24. In the light of the findings of the military courts (see paragraphs 9 and 11 above) which examined the applicant’s complaint about the alleged non-compliance of the decision to approve the search with the statutory time-limits (see paragraph 8 above), the Court also finds that the impugned interference was in accordance with the law.
25. Turning to the complaint under Article 1 of Protocol No. 1 to the Convention, the Court must consider whether a “fair balance” was struck between the demands of the general interest of the community and the requirements of the protection of the applicant’s fundamental rights. In this respect, the Court first notes that the seizure was in the general interest of protecting potentially confidential military information. As to the impact on the applicant, he failed to substantiate that any material loss either financial or otherwise have been sustained by him owing to his inability to use the electronic devices seized, given that these devices were seized for a limited period of either six months (14 devices) or eighteen months (4 devices) (see paragraphs 4, 12, 13 and 15 above). His external hard drive was replaced with a new one, the original content having been uploaded onto that device with exception of one document that was deemed protected under a special regime (see paragraphs 15 and 17 above). While the applicant submitted that his laptop stored both work and private-life related materials (see paragraph 20 above), he did not claim that that storage was unique or that he had been unable to access a copy of these materials through another device. Therefore, the Court finds that the interference did not impose an excessive burden on the applicant and that, consequently, this complaint is manifestly ill-founded.
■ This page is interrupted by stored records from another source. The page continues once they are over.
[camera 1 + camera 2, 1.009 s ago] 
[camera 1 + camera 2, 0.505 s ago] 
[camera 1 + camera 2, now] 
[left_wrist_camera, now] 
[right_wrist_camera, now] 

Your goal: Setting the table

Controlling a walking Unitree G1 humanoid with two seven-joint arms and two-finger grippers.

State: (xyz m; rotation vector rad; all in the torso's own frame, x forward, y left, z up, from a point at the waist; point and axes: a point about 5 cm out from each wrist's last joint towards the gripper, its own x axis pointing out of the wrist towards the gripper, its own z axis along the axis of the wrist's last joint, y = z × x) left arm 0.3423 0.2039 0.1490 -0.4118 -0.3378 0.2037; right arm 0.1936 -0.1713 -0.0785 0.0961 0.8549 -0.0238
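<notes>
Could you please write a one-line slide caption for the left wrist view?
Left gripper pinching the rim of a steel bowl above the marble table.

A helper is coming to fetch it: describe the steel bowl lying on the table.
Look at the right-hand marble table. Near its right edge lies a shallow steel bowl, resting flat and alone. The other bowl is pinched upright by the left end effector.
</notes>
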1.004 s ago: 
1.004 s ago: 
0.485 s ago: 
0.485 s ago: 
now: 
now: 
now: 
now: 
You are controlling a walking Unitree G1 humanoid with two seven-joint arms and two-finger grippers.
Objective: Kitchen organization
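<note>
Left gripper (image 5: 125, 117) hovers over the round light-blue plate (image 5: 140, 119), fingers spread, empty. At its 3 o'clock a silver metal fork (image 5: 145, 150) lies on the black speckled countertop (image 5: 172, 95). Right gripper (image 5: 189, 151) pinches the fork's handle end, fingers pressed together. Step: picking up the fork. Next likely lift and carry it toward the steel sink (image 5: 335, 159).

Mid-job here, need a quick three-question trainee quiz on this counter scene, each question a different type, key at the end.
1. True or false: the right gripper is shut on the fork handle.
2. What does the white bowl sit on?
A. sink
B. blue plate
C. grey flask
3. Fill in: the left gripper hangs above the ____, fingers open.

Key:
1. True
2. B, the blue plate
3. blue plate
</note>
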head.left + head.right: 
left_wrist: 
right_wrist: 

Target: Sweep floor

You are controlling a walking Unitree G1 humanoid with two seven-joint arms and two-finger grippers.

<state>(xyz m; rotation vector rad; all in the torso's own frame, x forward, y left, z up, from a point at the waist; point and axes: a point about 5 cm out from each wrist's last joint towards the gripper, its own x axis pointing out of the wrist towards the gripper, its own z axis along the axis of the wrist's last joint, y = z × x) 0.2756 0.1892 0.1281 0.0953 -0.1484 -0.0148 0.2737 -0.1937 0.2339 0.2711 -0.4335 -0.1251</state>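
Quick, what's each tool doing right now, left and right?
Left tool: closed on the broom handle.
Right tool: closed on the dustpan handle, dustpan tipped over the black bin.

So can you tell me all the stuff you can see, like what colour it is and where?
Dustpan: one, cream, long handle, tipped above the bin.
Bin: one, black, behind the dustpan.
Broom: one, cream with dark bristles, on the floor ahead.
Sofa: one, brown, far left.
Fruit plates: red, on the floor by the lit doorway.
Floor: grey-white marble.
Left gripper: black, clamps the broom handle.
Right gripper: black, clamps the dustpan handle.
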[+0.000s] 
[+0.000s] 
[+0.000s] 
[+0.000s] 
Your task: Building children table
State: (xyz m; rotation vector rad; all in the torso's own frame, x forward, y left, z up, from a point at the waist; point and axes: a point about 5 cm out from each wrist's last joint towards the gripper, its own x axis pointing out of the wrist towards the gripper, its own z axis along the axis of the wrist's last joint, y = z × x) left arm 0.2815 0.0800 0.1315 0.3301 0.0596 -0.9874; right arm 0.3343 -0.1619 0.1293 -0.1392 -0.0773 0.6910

26. As regards the complaint under Article 8 of the Convention, and whether the interference was “necessary in a democratic society”, the Court attaches importance to the fact that the applicant was a civil servant working in the context of the Polish military operation in Afghanistan (see paragraph 2 above). In this capacity, he had received training regarding the protection of NATO and EU classified data (ibid.). It follows that the applicant ought to have exercised diligence, and, by precaution, possibly sought some form of clearance before taking photos and noting down the personal data of Polish and Afghan special military officers (see paragraph 7 above), or copying a foreign document which bore a classified information clause (see paragraph 15 above) and before storing all that content on his personal electronic devices with which he was returning to his home country. Moreover, the applicant must have been aware of the consequences of any potentially risky, even if ultimately not illegal, conduct on his part. While the devices in question might have also contained purely private information (compare and contrast Sergets v. Latvia (dec.) [Committee], no. 41744/12, § 26, 6 October 2020), it has not been argued that any such information was divulged or stored by the authorities. As the case materials demonstrate, the content of the applicant’s devices had only been viewed by authorised persons involved in the specific criminal procedure that was lawful (compare, mutatis mutandis, Berezovs v. Latvia (dec.) [Committee], no. 33012/13, § 20, 11 March 2021). Ultimately, all content, except for one foreign document, was returned to the applicant. The Court therefore considers that the applicant has failed to demonstrate that the interference alleged was not “necessary in a democratic society”, as required by Article 8 of the Convention.
27. In the light of the above considerations, the Court concludes that this complaint is also manifestly ill-founded.
28. It follows that this application must be declared inadmissible in accordance with Article 35 §§ 3 (a) and 4 of the Convention.
For these reasons, the Court, unanimously,
Declares the application inadmissible.
Done in English and notified in writing on 16 January 2025.